■ Task directions ■
When you find the line with "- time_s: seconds" among the records below, reproduce it and each line after it exactly, ending with the line with "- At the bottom".

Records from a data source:
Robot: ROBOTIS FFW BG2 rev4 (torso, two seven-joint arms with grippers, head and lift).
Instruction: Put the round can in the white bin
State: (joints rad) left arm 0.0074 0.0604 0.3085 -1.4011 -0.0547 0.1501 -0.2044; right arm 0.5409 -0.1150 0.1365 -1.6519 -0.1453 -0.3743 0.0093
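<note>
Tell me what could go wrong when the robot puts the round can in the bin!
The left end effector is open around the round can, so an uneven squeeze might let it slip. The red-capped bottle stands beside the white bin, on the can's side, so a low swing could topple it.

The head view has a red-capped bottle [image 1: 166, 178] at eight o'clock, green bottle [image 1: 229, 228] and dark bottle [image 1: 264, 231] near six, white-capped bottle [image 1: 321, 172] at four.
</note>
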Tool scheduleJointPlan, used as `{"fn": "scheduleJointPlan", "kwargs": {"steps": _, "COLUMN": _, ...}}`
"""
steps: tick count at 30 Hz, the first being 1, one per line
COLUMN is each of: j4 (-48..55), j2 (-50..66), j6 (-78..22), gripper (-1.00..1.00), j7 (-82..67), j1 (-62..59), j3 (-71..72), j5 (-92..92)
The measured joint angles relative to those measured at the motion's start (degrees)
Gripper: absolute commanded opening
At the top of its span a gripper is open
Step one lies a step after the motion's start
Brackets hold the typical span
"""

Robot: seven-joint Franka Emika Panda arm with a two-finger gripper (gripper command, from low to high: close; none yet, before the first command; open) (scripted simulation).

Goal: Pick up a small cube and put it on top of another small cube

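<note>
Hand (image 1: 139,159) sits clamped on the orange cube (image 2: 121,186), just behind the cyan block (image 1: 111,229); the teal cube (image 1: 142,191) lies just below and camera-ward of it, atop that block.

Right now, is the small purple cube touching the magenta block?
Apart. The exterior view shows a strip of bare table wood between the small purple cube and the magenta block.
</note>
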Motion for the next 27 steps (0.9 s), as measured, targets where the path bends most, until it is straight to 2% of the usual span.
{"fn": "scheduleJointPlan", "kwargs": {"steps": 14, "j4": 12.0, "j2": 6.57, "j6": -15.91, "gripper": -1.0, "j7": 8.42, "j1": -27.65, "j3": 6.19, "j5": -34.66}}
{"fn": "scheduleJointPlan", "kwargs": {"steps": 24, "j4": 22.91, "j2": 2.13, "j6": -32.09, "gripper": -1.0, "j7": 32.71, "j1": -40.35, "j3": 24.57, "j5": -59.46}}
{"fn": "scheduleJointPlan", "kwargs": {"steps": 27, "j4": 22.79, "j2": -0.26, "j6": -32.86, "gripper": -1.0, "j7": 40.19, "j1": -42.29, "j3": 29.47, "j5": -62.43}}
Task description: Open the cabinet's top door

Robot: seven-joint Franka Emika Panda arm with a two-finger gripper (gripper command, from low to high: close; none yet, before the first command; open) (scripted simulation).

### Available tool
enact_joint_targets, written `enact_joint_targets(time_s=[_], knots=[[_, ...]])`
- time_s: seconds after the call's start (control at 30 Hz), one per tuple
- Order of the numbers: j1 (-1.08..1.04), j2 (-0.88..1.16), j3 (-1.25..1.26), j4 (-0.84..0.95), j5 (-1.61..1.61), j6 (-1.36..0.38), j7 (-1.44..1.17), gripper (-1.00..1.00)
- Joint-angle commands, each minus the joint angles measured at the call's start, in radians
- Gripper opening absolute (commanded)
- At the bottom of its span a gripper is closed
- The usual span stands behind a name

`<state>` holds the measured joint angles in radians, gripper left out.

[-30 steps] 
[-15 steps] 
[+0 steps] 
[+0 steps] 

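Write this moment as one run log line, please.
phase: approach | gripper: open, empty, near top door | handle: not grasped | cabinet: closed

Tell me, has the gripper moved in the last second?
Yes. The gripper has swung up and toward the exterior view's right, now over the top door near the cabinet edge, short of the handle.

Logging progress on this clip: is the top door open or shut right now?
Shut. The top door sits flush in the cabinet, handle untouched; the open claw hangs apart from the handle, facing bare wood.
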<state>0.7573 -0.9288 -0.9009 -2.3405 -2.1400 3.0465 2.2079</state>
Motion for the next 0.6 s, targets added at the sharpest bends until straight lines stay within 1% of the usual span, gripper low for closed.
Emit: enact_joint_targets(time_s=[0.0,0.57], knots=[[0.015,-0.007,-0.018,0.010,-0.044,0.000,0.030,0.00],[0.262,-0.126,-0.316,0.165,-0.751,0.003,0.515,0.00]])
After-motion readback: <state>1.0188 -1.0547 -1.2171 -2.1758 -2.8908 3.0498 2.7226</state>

■ The answer ■
- time_s: seconds after the call's start (control at 30 Hz), one per tuple
- Order of the numbers: j1 (-1.08..1.04), j2 (-0.88..1.16), j3 (-1.25..1.26), j4 (-0.84..0.95), j5 (-1.61..1.61), j6 (-1.36..0.38), j7 (-1.44..1.17), gripper (-1.00..1.00)
- Joint-angle commands, each minus the joint angles measured at the call's start, in radians
- Gripper opening absolute (commanded)
- At the bottom of its span a gripper is closed

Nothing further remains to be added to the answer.